For the string "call", search the entries below and copy every line where it appears.

[Dataset items]
________

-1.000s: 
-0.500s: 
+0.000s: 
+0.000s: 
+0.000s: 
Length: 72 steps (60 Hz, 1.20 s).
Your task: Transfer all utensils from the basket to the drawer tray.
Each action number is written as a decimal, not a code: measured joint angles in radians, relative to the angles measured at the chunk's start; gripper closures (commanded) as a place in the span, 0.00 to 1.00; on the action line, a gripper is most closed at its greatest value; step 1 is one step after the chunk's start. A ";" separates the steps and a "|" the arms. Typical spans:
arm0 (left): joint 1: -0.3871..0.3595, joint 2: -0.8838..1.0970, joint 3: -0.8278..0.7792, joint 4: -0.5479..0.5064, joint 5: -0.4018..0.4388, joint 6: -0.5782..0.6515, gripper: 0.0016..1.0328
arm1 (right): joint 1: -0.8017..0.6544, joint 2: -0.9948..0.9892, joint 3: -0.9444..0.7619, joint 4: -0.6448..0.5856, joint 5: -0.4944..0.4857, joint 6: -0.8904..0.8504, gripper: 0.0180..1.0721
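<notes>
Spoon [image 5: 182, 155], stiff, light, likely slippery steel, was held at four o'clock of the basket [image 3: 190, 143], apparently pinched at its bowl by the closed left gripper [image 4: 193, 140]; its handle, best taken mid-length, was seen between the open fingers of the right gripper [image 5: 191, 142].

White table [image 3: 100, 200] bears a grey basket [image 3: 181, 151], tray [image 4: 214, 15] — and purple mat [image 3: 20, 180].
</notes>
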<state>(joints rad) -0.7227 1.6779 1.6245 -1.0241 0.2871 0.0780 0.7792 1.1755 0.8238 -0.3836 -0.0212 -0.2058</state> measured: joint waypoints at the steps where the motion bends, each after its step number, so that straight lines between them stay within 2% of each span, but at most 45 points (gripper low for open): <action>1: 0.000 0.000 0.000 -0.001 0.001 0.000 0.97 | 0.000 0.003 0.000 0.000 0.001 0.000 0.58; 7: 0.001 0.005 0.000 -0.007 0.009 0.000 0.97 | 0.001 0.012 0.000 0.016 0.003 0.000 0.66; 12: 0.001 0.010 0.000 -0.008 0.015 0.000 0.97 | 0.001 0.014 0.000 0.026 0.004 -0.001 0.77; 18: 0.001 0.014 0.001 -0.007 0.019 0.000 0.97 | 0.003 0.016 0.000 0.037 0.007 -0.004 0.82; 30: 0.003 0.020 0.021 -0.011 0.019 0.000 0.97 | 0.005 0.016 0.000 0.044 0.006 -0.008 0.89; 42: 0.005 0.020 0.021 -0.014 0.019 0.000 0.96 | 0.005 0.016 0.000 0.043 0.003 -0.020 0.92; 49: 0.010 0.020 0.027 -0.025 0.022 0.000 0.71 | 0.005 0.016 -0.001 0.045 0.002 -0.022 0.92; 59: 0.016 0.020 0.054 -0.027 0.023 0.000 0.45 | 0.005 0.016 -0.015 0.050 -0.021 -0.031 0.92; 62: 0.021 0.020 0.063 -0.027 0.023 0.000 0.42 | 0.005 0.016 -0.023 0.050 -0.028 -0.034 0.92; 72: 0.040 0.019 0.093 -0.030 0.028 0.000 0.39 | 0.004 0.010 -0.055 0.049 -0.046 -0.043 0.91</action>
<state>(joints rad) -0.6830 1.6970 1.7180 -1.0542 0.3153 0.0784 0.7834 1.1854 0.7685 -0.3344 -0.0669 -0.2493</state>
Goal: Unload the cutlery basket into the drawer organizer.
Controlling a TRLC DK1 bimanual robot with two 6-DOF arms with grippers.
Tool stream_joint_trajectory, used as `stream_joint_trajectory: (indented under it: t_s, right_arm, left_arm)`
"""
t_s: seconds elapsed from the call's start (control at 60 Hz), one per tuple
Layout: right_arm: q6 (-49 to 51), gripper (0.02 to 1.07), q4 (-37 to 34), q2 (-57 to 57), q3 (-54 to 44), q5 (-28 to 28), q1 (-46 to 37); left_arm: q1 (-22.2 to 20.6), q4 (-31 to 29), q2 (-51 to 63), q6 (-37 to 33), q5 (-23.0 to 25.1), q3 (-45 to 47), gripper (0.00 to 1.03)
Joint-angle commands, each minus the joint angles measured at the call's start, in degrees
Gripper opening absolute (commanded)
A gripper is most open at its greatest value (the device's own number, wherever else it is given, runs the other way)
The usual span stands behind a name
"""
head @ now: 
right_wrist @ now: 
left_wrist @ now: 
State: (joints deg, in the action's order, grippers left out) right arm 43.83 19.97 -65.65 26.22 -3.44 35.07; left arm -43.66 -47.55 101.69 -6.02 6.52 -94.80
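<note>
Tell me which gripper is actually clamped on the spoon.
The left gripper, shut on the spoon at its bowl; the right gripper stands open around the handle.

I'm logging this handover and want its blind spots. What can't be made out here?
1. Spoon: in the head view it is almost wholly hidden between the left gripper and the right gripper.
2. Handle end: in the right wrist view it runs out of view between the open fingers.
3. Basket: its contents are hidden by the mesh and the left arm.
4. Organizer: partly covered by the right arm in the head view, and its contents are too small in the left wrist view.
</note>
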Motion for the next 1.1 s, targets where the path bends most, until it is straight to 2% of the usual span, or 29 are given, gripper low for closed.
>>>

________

ANSWER SECTION:
t_s: seconds elapsed from the call's start (control at 60 Hz), one per tuple
Joint-angle commands, each minus the joint angles measured at the call's start, in degrees

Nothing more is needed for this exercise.